_Work request_. There is material below. Print exactly the lines starting at the line with "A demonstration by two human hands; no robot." and ending at the line with "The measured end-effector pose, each", ends included, and no others.
- Opening Delimiter -
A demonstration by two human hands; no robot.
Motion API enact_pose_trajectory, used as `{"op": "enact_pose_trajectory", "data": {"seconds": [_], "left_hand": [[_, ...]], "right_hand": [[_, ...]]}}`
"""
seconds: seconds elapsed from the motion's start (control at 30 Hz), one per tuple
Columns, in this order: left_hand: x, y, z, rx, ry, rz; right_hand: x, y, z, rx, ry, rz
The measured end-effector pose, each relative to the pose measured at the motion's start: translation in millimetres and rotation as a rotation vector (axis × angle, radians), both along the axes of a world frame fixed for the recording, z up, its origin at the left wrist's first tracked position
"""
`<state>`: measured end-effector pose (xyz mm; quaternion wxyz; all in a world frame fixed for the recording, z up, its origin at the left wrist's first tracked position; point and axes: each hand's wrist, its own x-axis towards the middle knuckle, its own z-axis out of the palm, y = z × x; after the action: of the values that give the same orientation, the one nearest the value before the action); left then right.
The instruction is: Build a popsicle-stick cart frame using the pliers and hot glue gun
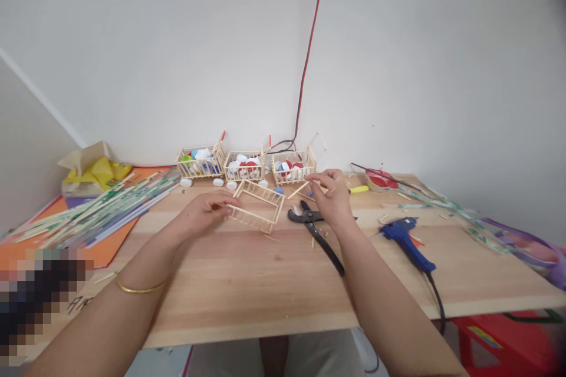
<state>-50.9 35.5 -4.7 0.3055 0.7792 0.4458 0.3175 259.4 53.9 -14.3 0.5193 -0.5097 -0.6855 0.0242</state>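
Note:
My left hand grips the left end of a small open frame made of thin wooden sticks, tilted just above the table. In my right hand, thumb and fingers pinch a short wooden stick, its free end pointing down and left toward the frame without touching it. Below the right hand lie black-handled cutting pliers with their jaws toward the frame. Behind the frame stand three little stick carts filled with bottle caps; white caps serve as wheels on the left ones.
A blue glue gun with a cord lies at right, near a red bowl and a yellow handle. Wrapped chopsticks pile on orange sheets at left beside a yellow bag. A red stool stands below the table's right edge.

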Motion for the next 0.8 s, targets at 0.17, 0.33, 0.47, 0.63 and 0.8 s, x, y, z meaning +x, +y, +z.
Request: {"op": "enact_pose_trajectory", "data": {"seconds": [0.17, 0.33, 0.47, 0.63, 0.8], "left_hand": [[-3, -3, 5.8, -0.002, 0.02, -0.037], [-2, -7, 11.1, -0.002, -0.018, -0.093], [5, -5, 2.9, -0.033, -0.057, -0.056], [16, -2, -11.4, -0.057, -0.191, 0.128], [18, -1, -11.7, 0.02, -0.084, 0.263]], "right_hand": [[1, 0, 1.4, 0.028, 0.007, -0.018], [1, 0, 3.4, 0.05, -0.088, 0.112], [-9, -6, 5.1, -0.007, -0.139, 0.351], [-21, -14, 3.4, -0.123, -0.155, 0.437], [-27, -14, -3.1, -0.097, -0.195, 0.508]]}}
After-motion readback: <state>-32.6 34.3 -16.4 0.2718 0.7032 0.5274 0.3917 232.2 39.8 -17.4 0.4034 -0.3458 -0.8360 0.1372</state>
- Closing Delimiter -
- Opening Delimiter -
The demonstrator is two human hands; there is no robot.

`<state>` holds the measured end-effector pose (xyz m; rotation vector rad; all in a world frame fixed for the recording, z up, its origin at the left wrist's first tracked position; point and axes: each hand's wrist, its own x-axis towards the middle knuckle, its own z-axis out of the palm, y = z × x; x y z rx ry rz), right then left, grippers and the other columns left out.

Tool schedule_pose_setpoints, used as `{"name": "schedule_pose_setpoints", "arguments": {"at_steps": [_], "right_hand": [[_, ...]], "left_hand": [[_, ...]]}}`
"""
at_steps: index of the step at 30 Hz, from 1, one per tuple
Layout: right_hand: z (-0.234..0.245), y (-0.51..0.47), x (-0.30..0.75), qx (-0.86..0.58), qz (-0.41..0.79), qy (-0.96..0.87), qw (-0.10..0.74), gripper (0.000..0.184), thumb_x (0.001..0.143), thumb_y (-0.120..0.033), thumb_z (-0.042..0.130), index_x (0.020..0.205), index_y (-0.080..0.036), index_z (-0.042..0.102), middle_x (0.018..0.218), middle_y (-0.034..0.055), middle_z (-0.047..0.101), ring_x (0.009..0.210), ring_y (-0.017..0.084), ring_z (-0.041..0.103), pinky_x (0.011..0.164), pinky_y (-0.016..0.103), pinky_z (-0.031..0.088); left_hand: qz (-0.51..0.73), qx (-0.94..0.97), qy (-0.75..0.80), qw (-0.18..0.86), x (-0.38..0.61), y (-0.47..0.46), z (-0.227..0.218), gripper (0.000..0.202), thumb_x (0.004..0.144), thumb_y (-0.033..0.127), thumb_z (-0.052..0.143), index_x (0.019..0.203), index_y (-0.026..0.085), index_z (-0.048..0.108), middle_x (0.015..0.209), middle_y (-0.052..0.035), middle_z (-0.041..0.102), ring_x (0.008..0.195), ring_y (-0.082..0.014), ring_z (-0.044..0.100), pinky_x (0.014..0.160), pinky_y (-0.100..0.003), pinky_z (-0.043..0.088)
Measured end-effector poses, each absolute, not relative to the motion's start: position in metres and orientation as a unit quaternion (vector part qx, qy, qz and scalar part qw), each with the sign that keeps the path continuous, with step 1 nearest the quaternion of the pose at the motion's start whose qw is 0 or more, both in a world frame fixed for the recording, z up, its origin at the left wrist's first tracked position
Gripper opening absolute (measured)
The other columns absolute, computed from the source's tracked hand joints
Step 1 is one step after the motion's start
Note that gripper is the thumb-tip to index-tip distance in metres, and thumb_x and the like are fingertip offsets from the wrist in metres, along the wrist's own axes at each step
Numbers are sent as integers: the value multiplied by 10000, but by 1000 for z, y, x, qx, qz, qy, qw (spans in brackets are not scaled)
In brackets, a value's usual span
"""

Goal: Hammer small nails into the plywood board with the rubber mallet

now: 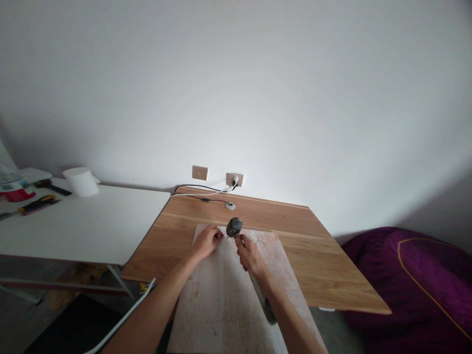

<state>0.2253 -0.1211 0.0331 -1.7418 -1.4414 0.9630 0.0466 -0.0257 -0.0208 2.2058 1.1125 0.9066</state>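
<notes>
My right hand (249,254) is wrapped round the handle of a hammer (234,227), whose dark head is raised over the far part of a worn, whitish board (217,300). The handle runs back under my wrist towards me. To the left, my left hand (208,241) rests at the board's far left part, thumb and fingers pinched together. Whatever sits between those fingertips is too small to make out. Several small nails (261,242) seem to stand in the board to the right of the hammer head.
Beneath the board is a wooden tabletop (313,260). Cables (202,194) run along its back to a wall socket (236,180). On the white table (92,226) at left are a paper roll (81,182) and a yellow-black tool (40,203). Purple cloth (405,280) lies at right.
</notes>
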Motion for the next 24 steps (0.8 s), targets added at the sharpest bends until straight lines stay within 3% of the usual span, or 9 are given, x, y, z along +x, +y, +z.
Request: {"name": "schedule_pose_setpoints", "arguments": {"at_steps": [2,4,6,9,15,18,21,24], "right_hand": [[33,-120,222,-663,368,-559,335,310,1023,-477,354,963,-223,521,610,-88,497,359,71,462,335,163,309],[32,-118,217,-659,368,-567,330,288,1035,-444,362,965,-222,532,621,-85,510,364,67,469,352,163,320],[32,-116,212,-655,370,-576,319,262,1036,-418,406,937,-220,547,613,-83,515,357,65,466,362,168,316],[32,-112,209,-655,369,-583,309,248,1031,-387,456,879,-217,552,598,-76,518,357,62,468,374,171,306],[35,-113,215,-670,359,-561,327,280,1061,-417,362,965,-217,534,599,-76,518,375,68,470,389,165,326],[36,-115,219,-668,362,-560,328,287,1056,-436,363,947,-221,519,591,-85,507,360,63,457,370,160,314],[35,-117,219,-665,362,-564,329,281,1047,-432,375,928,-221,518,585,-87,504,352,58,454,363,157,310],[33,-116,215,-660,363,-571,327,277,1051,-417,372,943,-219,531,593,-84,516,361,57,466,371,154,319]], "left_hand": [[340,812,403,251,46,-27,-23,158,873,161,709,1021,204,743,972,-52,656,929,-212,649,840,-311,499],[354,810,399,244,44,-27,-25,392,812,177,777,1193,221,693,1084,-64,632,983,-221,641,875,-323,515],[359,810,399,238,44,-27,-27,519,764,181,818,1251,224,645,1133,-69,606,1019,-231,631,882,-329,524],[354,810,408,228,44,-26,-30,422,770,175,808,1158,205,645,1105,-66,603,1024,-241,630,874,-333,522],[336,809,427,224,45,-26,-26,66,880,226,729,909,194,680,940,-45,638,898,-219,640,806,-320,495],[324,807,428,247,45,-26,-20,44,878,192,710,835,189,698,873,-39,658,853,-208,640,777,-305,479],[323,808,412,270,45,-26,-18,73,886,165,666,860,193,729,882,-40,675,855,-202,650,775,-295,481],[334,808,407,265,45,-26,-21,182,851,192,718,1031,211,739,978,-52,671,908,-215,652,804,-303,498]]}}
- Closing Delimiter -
_Exercise solution_.
A demonstration by two human hands; no robot.
Motion API enact_pose_trajectory, used as `{"op": "enact_pose_trajectory", "data": {"seconds": [_], "left_hand": [[_, ...]], "right_hand": [[_, ...]]}}`
"""
seconds: seconds elapsed from the motion's start (control at 30 Hz), one per tuple
Columns, in this order: left_hand: x, y, z, rx, ry, rz; right_hand: x, y, z, rx, ry, rz
The measured end-effector pose, each relative to the pose measured at the motion's start: translation in millimetres and rotation as a rotation vector (axis × angle, radians), both along the axes of a world frame fixed for the recording, z up, its origin at the left wrist's first tracked position

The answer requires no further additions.